Personal information
- Full name: Heath James
- Born: 7 March 1980 (age 45)
- Original teams: Wentworth, Port Adelaide (SANFL)
- Height: 188 cm (6 ft 2 in)
- Weight: 91 kg (201 lb)

Playing career^{1}
- Years: Club / Games (Goals)
- 1999–2004: Sydney Swans / 18 (1)
- ^{1} Playing statistics correct to the end of 2004.

= Heath James =

Australian rules footballer, born 1980

Heath James (born 7 March 1980) is a former Australian rules footballer, who retired in 2005 due to a number of injuries.

After being drafted by the Sydney Swans at Pick #28 in the 1998 AFL draft, under the father–son rule from the Port Adelaide Magpies in the South Australian National Football League, James made his AFL debut in Round 19 of the 1999 season.

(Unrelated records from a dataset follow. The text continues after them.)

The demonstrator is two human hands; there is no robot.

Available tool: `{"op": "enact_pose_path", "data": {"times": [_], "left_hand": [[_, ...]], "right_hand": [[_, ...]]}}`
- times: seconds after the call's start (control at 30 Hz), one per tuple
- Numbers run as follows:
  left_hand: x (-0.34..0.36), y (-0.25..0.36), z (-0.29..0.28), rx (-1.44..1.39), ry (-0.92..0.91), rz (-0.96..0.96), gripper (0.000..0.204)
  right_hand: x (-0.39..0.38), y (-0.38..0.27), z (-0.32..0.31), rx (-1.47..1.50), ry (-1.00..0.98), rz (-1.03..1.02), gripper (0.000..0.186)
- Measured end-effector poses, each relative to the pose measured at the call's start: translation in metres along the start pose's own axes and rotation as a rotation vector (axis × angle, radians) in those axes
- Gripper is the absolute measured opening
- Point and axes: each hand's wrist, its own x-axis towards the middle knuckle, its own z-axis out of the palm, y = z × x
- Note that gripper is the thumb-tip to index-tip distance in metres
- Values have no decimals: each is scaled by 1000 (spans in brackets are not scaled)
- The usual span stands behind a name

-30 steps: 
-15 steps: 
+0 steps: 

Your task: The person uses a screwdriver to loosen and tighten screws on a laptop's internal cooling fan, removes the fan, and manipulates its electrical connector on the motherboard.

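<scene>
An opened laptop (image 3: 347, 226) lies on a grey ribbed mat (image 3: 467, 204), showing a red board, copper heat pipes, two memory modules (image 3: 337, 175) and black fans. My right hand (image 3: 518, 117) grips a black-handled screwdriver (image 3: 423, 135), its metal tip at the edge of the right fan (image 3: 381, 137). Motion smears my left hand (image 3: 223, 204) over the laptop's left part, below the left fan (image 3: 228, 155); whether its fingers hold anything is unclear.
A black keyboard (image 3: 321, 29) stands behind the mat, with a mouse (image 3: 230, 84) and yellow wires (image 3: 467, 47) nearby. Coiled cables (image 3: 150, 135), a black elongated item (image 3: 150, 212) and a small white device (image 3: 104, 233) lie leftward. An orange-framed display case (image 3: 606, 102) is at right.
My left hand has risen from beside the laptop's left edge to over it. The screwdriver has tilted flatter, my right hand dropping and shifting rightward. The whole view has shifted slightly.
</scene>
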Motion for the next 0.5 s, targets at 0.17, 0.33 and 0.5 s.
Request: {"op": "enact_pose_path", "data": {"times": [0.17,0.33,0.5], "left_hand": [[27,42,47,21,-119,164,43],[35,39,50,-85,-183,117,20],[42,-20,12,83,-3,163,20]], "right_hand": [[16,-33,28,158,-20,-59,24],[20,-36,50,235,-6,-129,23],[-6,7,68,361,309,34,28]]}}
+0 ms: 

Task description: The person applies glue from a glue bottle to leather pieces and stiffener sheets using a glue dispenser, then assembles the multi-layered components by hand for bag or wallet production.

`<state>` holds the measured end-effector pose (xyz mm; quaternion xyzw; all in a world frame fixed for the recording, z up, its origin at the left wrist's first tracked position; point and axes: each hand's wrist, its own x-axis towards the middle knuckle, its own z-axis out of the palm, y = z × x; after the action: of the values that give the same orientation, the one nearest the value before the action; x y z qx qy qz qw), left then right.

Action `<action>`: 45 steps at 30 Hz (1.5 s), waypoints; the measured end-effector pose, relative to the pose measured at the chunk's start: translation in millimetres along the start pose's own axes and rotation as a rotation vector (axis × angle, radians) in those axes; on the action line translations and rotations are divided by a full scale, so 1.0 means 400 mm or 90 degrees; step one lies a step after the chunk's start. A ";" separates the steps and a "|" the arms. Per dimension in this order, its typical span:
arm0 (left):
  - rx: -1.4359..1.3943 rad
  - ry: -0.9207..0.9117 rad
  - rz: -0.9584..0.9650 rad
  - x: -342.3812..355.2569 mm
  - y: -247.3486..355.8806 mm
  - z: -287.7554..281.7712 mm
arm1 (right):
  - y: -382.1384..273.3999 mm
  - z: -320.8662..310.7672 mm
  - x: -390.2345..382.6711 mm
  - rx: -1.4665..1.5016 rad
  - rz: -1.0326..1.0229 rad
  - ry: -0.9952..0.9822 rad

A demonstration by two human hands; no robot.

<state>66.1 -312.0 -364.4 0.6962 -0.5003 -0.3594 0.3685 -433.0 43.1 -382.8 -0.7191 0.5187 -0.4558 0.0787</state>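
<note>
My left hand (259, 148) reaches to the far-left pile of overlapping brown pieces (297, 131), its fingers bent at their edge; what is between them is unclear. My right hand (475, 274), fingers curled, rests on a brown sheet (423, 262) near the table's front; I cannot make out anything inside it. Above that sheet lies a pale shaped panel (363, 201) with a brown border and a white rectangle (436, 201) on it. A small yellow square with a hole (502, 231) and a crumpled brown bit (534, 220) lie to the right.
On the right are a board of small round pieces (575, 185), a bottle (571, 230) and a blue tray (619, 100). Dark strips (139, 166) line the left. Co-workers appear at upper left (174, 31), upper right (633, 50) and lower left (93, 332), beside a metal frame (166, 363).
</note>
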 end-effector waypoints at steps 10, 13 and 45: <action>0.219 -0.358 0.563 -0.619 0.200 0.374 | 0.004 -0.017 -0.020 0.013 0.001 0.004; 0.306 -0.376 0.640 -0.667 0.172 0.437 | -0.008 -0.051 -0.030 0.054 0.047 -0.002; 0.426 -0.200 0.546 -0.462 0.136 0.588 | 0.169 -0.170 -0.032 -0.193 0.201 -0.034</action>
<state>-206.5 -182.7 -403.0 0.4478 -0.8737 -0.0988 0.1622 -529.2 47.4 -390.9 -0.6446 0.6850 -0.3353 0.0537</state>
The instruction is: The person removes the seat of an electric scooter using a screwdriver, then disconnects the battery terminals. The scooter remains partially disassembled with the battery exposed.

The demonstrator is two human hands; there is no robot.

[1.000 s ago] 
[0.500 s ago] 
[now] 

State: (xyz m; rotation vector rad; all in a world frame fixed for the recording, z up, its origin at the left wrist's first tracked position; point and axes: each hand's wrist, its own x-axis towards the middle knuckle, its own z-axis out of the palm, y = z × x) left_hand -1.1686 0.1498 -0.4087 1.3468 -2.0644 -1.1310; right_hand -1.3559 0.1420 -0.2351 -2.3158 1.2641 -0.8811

He suffered numerous hamstring and knee injuries during his career, managing to play just 18 of a possible 162 games (including finals) (11.11% of club games) in 7 seasons with the Swans (1999–2005). He was delisted and re-drafted twice more during his career, in the 2003 Rookie draft and the 2004 National Draft. During his injury-interrupted tenure in Sydney, James built up a reputation as a resilient player and person.

He has since taken up a game day role with the club. His father Max James also played for Port Adelaide and South Melbourne, prior to their relocation to Sydney.